Car si les promoteurs n’arrivent pas à répondre entièrement à la forte dynamique du marché, c’est qu’ils rencontrent de nombreuses entraves. D’abord, le besoin de sécuriser le foncier, alors que le droit coutumier octroie souvent la propriété d’un terrain à une famille, à une communauté, plutôt qu’à un individu. « Les droits coutumiers doivent être purgés avant que s’exerce le droit latin, et c’est souvent une source de contentieux. Le droit latin ne définit pas ce qu’est une famille africaine ! », souligne Stéphane Affro, qui s’évertue à bien étudier en amont l’historique du foncier avant de lancer une opération.

Autre difficulté : la nécessité pour les promoteurs de viabiliser les terrains, c’est-à-dire de réaliser les adductions d’eau et les branchements électriques. Des tâches autrefois entreprises par l’État et qui renchérissent aujourd’hui de 15 % à 30 % le coût de construction des entreprises. Dans ces conditions, il est très difficile pour les opérateurs de s’orienter vers le logement social, comme le souhaiterait l’État.

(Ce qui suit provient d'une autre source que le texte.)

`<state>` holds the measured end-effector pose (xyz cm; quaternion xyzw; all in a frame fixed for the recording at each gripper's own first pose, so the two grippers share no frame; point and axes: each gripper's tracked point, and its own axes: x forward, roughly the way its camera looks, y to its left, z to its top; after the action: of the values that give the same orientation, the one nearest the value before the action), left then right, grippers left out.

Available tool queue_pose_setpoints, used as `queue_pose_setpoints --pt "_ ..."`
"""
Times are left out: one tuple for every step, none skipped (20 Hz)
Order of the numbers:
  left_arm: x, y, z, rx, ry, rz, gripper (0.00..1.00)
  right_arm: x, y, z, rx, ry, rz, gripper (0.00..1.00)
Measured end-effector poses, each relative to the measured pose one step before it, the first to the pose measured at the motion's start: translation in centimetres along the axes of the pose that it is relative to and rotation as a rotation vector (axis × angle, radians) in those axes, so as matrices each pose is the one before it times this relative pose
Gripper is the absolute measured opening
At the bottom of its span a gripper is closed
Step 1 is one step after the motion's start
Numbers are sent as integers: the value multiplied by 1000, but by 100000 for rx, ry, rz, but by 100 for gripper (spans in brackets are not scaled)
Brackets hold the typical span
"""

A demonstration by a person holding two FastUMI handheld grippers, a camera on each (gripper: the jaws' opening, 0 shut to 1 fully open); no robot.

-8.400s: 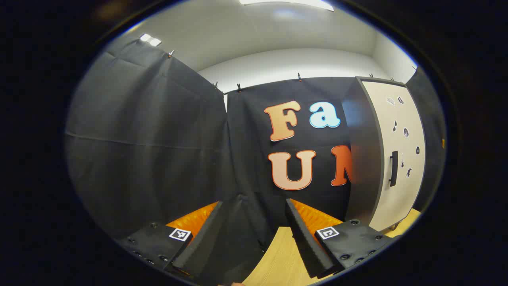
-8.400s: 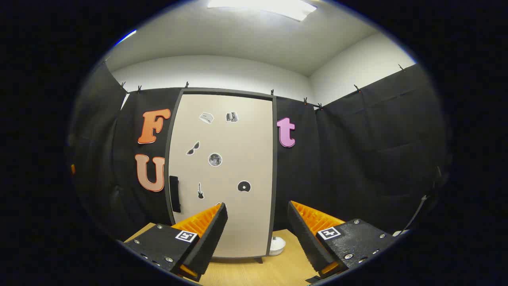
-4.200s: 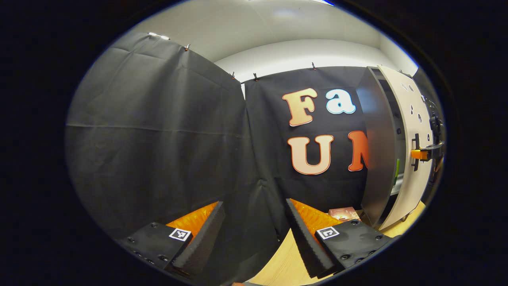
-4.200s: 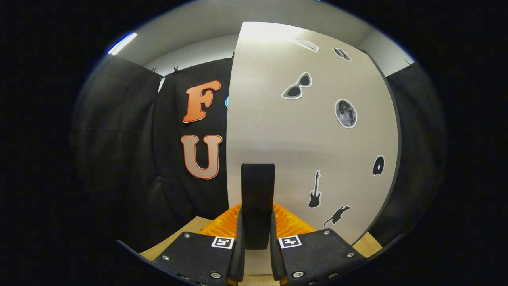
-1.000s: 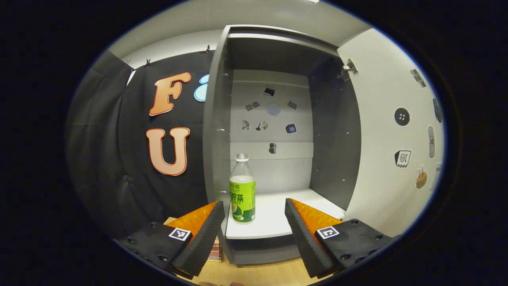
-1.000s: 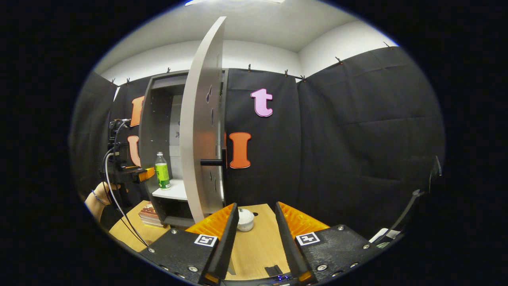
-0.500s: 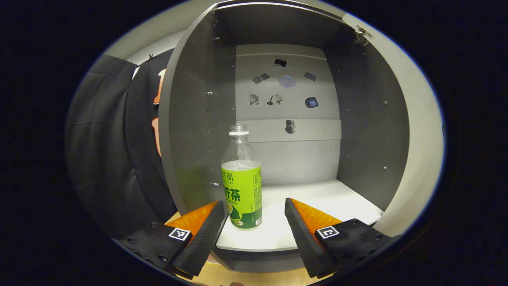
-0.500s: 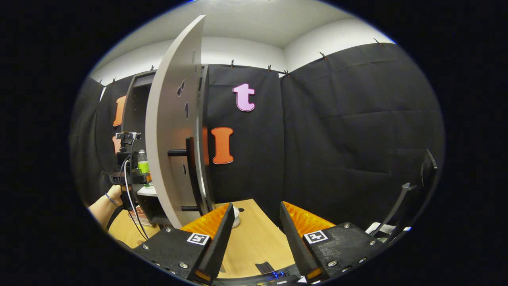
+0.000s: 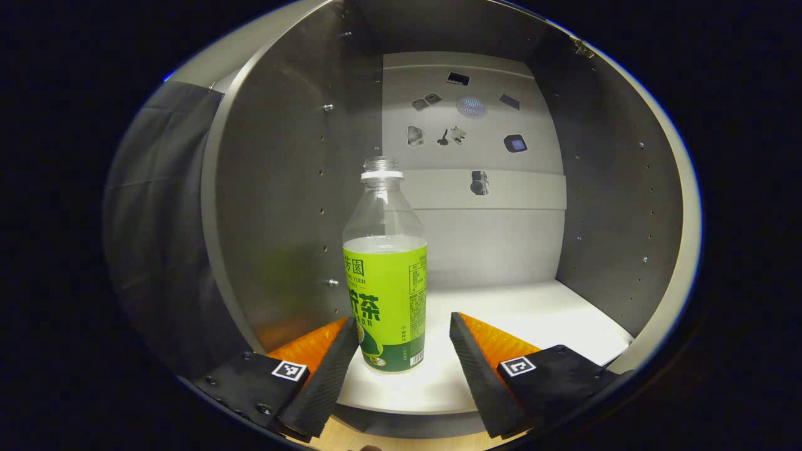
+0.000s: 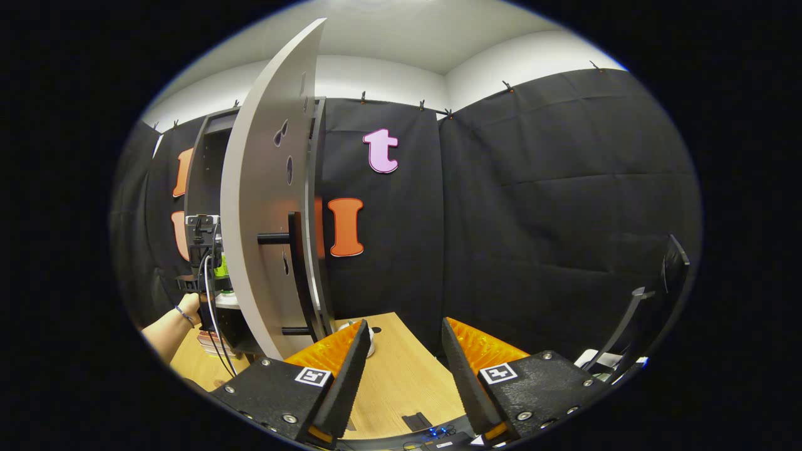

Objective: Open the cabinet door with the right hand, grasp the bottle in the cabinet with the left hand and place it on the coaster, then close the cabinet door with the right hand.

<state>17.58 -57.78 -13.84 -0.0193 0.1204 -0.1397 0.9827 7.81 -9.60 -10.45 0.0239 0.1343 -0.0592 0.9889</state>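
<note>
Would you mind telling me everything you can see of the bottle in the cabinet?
The bottle is clear plastic with a pale ringed neck and a bright green label around its lower body. It stands upright near the front left of the white shelf, between the open fingers of the left gripper, not yet clamped.

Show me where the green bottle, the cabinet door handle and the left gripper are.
bottle [image 9: 385, 300], left gripper view, green label.
door handle [image 10: 294, 275], right gripper view, black bar.
left gripper [image 9: 398, 360], left gripper view, between open fingertips.
</note>
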Motion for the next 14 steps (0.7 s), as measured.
queue_pose_setpoints --pt "40 242 -152 188 224 766 95 47 -130 8 -79 166 -342 72" --pt "47 317 -82 111 213 1551 96 -83 -24 -76 273 215 -435 72" --pt "57 20 0 -108 -412 1089 94 -52 -80 36 317 74 -373 72" --pt "39 -79 149 -322 -451 71 94 13 -107 32 401 -57 -523 72" --pt "72 27 129 -782 -777 -169 92 199 -64 21 344 -63 -482 72" --pt "-72 -98 116 -1198 -400 -697 86 69 -54 46 423 -91 -239 72" --pt "-171 -198 6 -570 -51 -1401 80 40 18 -75 470 -32 91 72" --pt "61 -906 -190 -909 992 -4836 80 155 28 -32 537 5 -33 72" --pt "17 -834 -556 -1204 2170 -2213 75 25 -136 89 261 -85 -1 72" --pt "147 -580 -496 -203 1596 -1293 65 -23 14 -87 110 136 -225 72" --pt "102 -177 -364 -298 1085 -168 57 -25 -83 -22 309 285 -358 72" --pt "217 -382 -311 -1160 797 -1136 55 -72 46 -21 534 241 265 72" --pt "-75 -499 -47 -639 -183 -1559 55 -63 36 -107 428 3 398 72" --pt "-4 -195 354 574 -1430 -739 55 68 5 35 -47 -177 10 77"
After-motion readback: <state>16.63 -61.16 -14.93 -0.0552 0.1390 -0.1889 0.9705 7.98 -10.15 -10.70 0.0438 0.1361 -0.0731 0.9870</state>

Mais pour les aménageurs, le principal obstacle réside dans les conditions d’accès aux crédits pour les acquéreurs. Conséquence : même si la classe moyenne ivoirienne est importante, seule une niche de la société peut accéder à des financements. « Des crédits payables sur des périodes comprises entre trois et cinq ans et qui s’apparentent donc davantage à un crédit à la consommation, alors qu’ils devraient normalement s’étaler sur quinze à trente ans. Il n’y a pas de crédit immobilier sur une période longue. Une fois payé un apport de 30 % à 40 %, il est très difficile de s’acquitter du solde dans un laps de temps de trois ans », regrette Hamed Traoré.

Des conditions qui excluent de cette dynamique les populations les plus modestes de Yopougon et d’Abobo, qui composent les trois quarts de la ville, et qui ont engendré une véritable flambée des prix dans toute l’agglomération.

Les prix se sont envolés dans la Zone 4, où le mètre carré est le plus élevé de la ville, où il se négocie entre 400 000 et 600 000 F CFA. Tandis que dans la commune de Cocody les prix des terrains ont triplé, voire quadruplé, en moins de dix ans, constate Hamed Traoré. Des logements de moyen standing qui valaient entre 20 et 30 millions de F CFA il y a vingt ans s’échangent aujourd’hui à plus de 80 millions. Mais les promoteurs ont déjà les yeux rivés sur Anyama, à 10 kilomètres d’Abidjan, où le stade olympique accueillera la CAN 2023, et où doivent être construites de nombreuses infrastructures. Le lieu où, pour eux, des affaires restent à faire.


Kaydan se convertit à la gestion d’actifs

Afin de proposer des solutions de financement plus faciles et sans recourir aux banques, le groupe Kaydan a mis en place sa filiale Asset Management. L’objectif : gérer de l’immobilier papier. « Nous vendrons des titres qui permettront aux particuliers de prendre des parts d’une société immobilière, mais pas le bien actif dans leur propriété », assure Stéphane Affro, le directeur général. Kaydan a déjà obtenu l’agrément OPCVM du régulateur, mais attend que ce dernier définisse les règles de gestion des fonds. Il prévoit un démarrage sous peu.